Best Xml Parser For Java

Best XML parser for Java

If speed and memory is no problem, dom4j is a really good option. If you need speed, using a StAX parser like Woodstox is the right way, but you have to write more code to get things done and you have to get used to process XML in streams.

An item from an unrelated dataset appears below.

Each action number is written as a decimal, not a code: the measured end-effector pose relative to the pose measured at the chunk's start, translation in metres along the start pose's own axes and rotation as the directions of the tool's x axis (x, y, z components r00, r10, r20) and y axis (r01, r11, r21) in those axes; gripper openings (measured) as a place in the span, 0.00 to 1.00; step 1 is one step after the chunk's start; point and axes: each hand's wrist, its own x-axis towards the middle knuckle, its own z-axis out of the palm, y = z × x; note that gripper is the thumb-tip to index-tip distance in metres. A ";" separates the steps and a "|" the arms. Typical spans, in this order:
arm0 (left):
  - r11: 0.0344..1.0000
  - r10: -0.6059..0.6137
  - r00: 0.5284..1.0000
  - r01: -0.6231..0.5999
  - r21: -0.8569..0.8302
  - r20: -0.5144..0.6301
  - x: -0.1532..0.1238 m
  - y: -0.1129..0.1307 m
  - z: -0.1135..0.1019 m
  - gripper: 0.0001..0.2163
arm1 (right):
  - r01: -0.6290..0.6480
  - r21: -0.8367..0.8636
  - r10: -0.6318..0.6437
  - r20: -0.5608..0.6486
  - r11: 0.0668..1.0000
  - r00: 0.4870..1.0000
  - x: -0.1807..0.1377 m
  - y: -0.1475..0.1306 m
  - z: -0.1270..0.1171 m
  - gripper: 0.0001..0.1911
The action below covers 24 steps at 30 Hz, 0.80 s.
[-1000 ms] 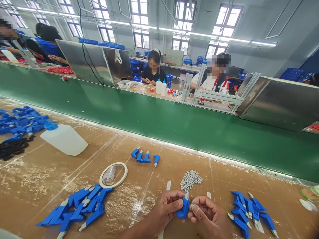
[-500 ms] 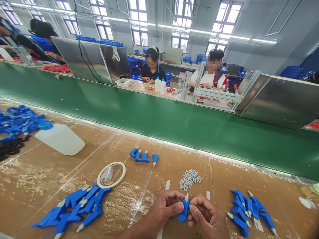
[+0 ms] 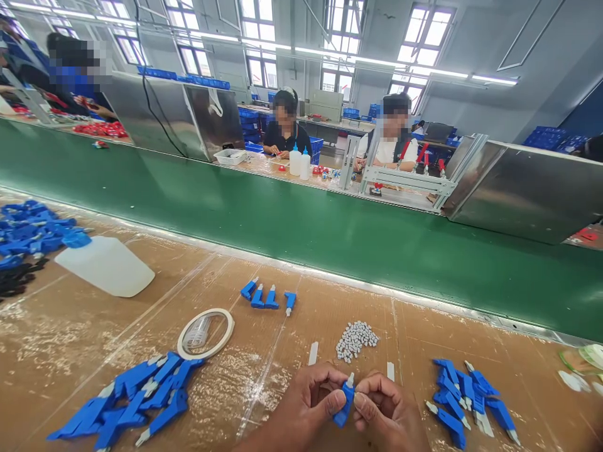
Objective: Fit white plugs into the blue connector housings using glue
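My left hand point(image 3: 316, 397) pinches a blue plastic part with a pale grey tip point(image 3: 345, 405) between thumb and fingers, tip pointing up. Against its right side, my right hand point(image 3: 389, 408) has thumb and forefinger pressed together; whatever they grip is hidden. Just beyond the hands lies a heap of small grey pieces point(image 3: 357, 341). Similar blue parts lie in a pile to the right point(image 3: 464, 395) and a larger pile to the left point(image 3: 136, 398). Several smaller blue parts point(image 3: 268, 297) stand or lie in a row farther back.
A tape roll point(image 3: 206, 333) lies around a clear plastic piece at left. Behind it a white bottle with a blue cap point(image 3: 108, 267) rests on its side near more blue parts point(image 3: 32, 229). A green conveyor belt point(image 3: 282, 220) runs across; co-workers sit beyond it.
The blue part has turned slightly in my left hand and looks narrower. My right fingers stay pressed at its side. The whole view has shifted a little.
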 end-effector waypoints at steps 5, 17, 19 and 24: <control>0.995 -0.010 0.999 0.015 -0.098 0.053 -0.003 -0.009 0.000 0.20 | -0.197 0.215 0.173 0.128 0.956 0.977 0.004 0.004 -0.006 0.25; 0.998 -0.054 0.998 0.056 -0.042 0.032 -0.012 0.012 0.007 0.19 | -0.246 0.318 0.198 0.175 0.916 0.964 0.004 0.010 -0.003 0.22; 0.998 -0.054 0.998 0.055 -0.030 0.025 -0.012 0.013 0.007 0.20 | -0.232 0.319 0.187 0.165 0.919 0.968 0.004 0.011 -0.001 0.22; 0.991 -0.067 0.998 0.067 -0.115 0.007 -0.002 0.011 0.005 0.20 | -0.089 0.330 0.078 0.047 0.940 0.996 0.005 0.007 0.003 0.22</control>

Which is the best library for XML parsing in java

Actually Java supports 4 methods to parse XML out of the box:

DOM Parser/Builder: The whole XML structure is loaded into memory and you can use the well known DOM methods to work with it. DOM also allows you to write to the document with Xslt transformations.
Example:

public static void parse() throws ParserConfigurationException, IOException, SAXException {
DocumentBuilderFactory factory = DocumentBuilderFactory.newInstance();
factory.setValidating(true);
factory.setIgnoringElementContentWhitespace(true);
DocumentBuilder builder = factory.newDocumentBuilder();
File file = new File("test.xml");
Document doc = builder.parse(file);
// Do something with the document here.
}

SAX Parser: Solely to read a XML document. The Sax parser runs through the document and calls callback methods of the user. There are methods for start/end of a document, element and so on. They're defined in org.xml.sax.ContentHandler and there's an empty helper class DefaultHandler.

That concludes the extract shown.